Cuando el avión del presidente Ebrahim Raisí aterrizó en La Habana, no le esperaban a las afueras del aeropuerto los grupos de activistas LGBTI reclamando para que se cancele la pena de muerte contra homosexuales en Irán. Tampoco había una muchedumbre de mujeres denunciando la muerte de Mahsa Amini, la joven de 22 años que falleció en septiembre pasado mientras estaba arrestada por no llevar bien colocado el velo islámico. El gobernante solo halló sonrisas y alabanzas al salir del avión.
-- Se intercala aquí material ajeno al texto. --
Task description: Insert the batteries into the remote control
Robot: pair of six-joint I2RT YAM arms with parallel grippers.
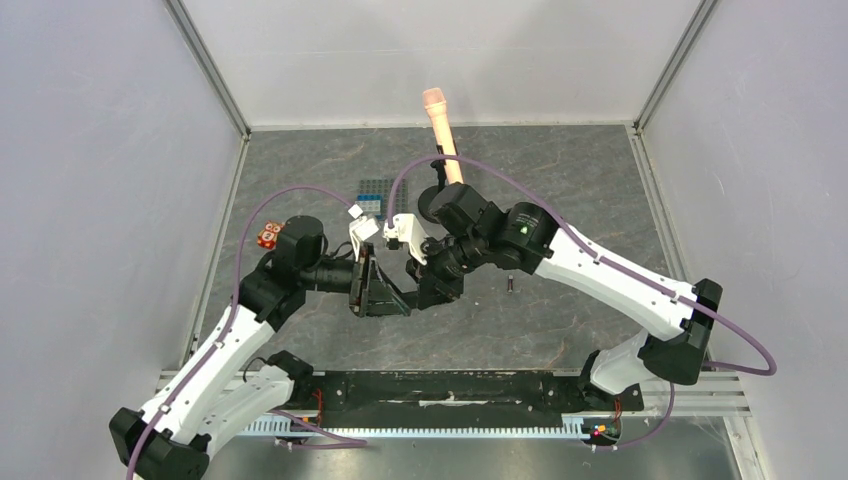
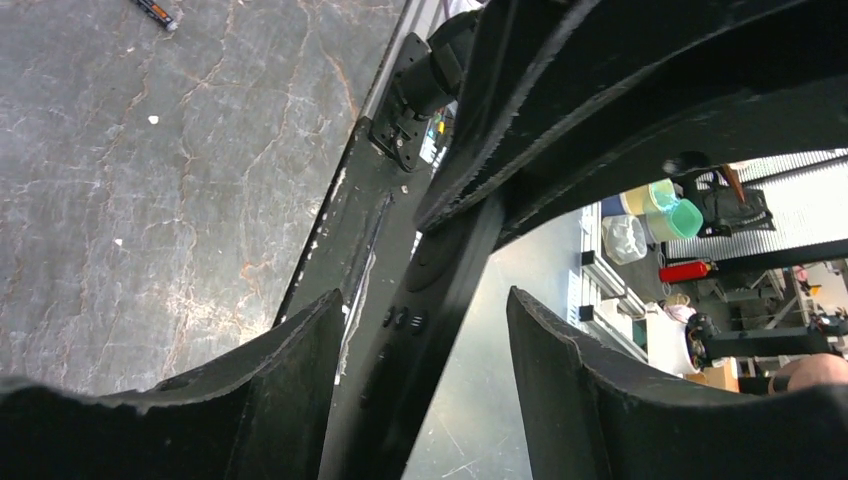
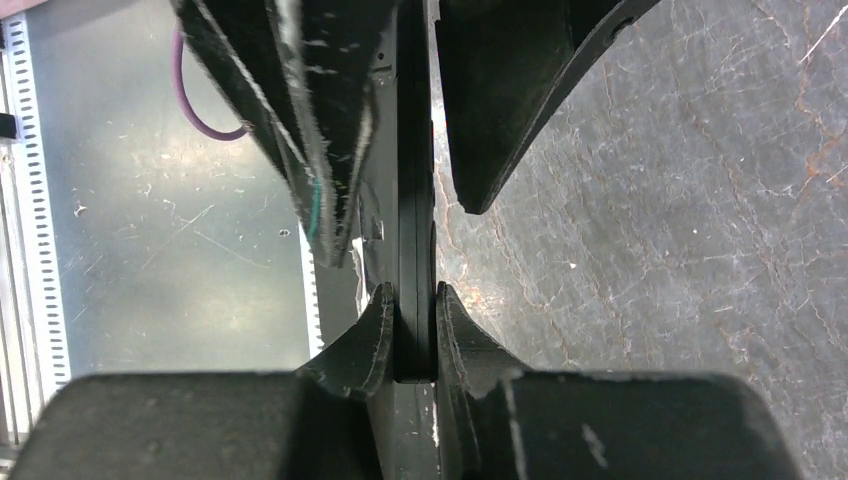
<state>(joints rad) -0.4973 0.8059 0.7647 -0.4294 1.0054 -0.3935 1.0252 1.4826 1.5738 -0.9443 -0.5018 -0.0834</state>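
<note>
Right gripper (image 3: 413, 292) clamps the remote control (image 3: 415, 180), mostly hidden overhead; left gripper (image 2: 425, 298) straddles it, jaws parted; a battery (image 1: 511, 284) lies nearby.

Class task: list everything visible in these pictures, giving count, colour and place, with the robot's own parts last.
remote control: one, black, between both grippers
battery: one seen, dark, on table right of the grippers
microphone: one, peach, black stand, far middle
studded brick: one, blue, left of the microphone's stand
small block: one, orange-red, table's left side
table: one, grey marbled, under everything
left gripper: one, black, jaws straddling the remote
right gripper: one, black, shut on the remote
</note>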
La estancia, apacible y sin protestas populares de Raisí en Cuba, se selló con un acuerdo entre ambas partes en sectores como las telecomunicaciones y la justicia. La nación que azota a las mujeres si cometen adulterio, y cancela el acceso a internet cuando hay protestas populares, se hermana así con la isla donde un disidente es una no-persona y escribir críticas al Gobierno en las redes sociales es sinónimo de traicionar a la patria. Tal complicidad no sorprende para nada.
En los últimos meses la capital cubana se ha convertido en una pasarela para que transiten todos aquellos que coartan los derechos civiles en el mundo. Han pasado por La Habana desde altos funcionarios del régimen de Nicolás Maduro, hasta enviados por Vladimir Putin y diplomáticos del impresentable Daniel Ortega. Todos los autócratas son bienvenidos. La máxima para desfilar por las alfombras rojas que tiende Miguel Díaz-Canel se reduce a tener un discurso beligerante contra Estados Unidos, la Unión Europea y lo que la propaganda oficial cubana engloba en el término "Occidente".
Para molestar a Washington y a Bruselas, el régimen cubano ha desplegado toda una diplomacia del encono que consiste en aliarse con los mayores depredadores de los derechos humanos en el planeta. Hasta el déspota norcoreano Kim Jong-un forma parte de la lista de camaradas de la Plaza de la Revolución de La Habana. Tantas amistades peligrosas son tomadas con preocupación por una ciudadanía que está harta de las muchas dificultades cotidianas y que no ve en la llegada a la isla de estos altos dirigentes rusos, venezolanos o iraníes la solución a sus problemas.
"La Rusia de Putin no puede ofrecernos más que la Unión Soviética de Brezhnev", sentencia categórico un curtido periodista independiente cuando se le acercan algunos ilusionados con el petróleo, el subsidio y los alimentos que supuestamente enviará Moscú tras los más recientes acuerdos. Teherán tampoco levanta muchas expectativas. "¿Y ahora, el Gobierno iraní va a enseñarnos cómo dar latigazos?", cuestionaba el conductor de un taxi colectivo, desvencijado pero aún brindando servicio por las calles habaneras. Nadie parece tragarse el cuento de que de la mano de Putin, Ortega, Maduro o Raisí llegará una mejoría de la situación.
Sin embargo, la propaganda oficial insiste en mostrar tales alianzas como logros y en pronosticar un futuro en que con tales compañeros de ruta la isla saldrá del subdesarrollo, alcanzará sus metas y podrá ofrecer una vida digna a sus residentes para que no tengan que cruzar la selva del Darién o lanzarse al mar en una precaria balsa. Pero los titulares y la realidad están en este caso absolutamente divorciados. Esa imagen del líder iraní llegando a La Habana envuelto en la tranquilidad, sin protestas que rechacen su presencia ni manifestaciones que cuestionen el autoritarismo en su país, resulta más inquietante que ver un mar de gente repudiando su arribo.
Que no ondeara la bandera arcoíris a su paso, mientras se reclamaba el fin de la pena de muerte para los homosexuales iraníes, o no se viera a ninguna mujer gritar su solidaridad con las féminas obligadas a cubrir su cabello en Teherán es la más contundente de las evidencias de lo que ocurre en Cuba. Un régimen autoritario le ha extendido la alfombra roja a otro, todas la voces disidentes han sido amordazadas antes de que llegara el visitante.